• _Task brief_: Return only the line containing "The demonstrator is" and each line after it, exactly as written, through the end of the records.

Source data:
------------------------
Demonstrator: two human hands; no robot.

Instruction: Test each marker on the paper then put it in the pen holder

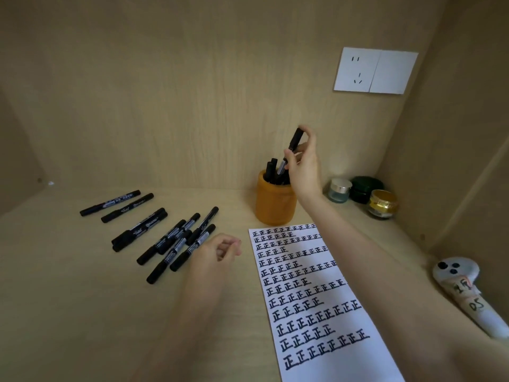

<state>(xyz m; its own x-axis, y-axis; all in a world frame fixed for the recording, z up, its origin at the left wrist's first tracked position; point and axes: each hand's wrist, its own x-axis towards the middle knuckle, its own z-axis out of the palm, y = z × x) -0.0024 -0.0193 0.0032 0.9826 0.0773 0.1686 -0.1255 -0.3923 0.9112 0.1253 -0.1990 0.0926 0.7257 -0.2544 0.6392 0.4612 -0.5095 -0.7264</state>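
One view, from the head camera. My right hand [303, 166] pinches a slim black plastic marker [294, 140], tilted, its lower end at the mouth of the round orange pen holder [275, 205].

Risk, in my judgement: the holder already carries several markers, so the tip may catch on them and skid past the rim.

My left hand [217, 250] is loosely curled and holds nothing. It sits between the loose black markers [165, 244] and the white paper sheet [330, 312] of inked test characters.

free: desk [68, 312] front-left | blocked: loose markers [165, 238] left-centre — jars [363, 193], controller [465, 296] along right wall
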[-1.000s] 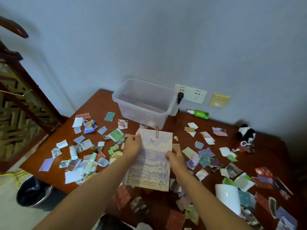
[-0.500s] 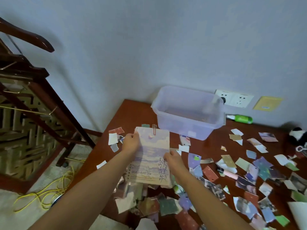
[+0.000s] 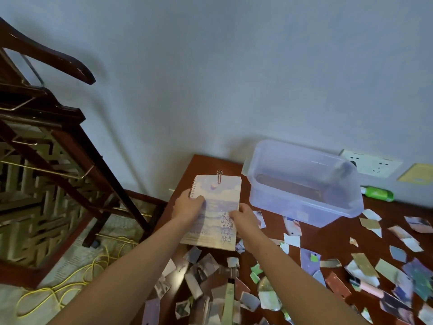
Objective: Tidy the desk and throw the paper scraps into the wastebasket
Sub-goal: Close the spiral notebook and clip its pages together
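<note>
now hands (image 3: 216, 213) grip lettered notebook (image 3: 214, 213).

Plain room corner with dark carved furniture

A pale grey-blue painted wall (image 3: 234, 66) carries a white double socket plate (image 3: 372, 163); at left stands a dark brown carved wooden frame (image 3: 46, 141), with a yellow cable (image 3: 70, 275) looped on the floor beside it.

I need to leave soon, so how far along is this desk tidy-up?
Early. Nothing looks binned: paper scraps cover the desk, and the clear tub looks nearly empty. In hand: the left hand and right hand hold the spiral notebook near the desk's far left corner. Left: all scraps; no wastebasket in view.
</note>
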Available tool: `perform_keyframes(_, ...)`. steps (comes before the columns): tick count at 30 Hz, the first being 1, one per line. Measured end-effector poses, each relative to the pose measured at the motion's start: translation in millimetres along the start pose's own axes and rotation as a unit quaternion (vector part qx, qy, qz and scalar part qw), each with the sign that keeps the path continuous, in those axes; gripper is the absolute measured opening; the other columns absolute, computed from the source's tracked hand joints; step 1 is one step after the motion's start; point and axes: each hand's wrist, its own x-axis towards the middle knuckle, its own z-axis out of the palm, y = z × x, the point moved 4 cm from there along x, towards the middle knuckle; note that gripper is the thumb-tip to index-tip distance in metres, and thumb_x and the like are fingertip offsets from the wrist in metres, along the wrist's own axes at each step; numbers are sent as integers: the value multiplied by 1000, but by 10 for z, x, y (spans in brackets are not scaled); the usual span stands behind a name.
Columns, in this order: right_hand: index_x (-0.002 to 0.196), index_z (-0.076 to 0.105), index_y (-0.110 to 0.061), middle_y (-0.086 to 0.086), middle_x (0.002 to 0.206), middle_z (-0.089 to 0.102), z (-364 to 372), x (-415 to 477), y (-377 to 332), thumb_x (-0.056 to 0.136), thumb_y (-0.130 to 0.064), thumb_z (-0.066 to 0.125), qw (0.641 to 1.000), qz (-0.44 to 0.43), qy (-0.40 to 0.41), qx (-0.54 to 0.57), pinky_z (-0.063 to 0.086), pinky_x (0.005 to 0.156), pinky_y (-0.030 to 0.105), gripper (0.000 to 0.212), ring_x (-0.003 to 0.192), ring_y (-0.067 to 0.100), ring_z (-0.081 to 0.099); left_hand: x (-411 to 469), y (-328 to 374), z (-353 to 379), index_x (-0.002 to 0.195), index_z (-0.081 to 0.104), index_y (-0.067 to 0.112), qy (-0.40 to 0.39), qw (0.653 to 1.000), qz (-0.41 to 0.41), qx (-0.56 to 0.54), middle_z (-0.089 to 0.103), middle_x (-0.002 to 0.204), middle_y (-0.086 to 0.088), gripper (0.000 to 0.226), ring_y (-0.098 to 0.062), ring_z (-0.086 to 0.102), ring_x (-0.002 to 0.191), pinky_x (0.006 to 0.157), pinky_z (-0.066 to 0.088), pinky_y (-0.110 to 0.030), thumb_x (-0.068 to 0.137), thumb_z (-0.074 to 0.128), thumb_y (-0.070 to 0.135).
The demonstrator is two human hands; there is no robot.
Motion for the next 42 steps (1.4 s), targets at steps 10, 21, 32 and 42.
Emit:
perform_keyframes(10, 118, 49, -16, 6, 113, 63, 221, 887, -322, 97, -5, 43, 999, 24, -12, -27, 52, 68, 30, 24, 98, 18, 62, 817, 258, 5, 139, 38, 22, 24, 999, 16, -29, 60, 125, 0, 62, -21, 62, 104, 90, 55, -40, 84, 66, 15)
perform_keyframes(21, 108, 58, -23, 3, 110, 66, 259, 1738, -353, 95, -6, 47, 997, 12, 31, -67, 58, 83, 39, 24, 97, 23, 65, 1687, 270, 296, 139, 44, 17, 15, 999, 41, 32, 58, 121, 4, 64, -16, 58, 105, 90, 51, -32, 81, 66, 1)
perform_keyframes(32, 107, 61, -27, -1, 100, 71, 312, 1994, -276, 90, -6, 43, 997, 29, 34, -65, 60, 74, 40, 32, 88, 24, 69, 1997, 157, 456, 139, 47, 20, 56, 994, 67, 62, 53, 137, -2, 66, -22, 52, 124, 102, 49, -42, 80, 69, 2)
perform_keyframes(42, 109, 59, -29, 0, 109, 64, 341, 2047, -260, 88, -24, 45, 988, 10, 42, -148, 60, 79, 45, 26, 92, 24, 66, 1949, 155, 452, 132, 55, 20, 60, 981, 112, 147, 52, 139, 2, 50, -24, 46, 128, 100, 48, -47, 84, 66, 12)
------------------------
• _Exercise response_:
The demonstrator is two human hands; there is no robot.
Motion for the next 42 steps (1.4 s), targets at steps 10, 21, 32 and 42.
Emit:
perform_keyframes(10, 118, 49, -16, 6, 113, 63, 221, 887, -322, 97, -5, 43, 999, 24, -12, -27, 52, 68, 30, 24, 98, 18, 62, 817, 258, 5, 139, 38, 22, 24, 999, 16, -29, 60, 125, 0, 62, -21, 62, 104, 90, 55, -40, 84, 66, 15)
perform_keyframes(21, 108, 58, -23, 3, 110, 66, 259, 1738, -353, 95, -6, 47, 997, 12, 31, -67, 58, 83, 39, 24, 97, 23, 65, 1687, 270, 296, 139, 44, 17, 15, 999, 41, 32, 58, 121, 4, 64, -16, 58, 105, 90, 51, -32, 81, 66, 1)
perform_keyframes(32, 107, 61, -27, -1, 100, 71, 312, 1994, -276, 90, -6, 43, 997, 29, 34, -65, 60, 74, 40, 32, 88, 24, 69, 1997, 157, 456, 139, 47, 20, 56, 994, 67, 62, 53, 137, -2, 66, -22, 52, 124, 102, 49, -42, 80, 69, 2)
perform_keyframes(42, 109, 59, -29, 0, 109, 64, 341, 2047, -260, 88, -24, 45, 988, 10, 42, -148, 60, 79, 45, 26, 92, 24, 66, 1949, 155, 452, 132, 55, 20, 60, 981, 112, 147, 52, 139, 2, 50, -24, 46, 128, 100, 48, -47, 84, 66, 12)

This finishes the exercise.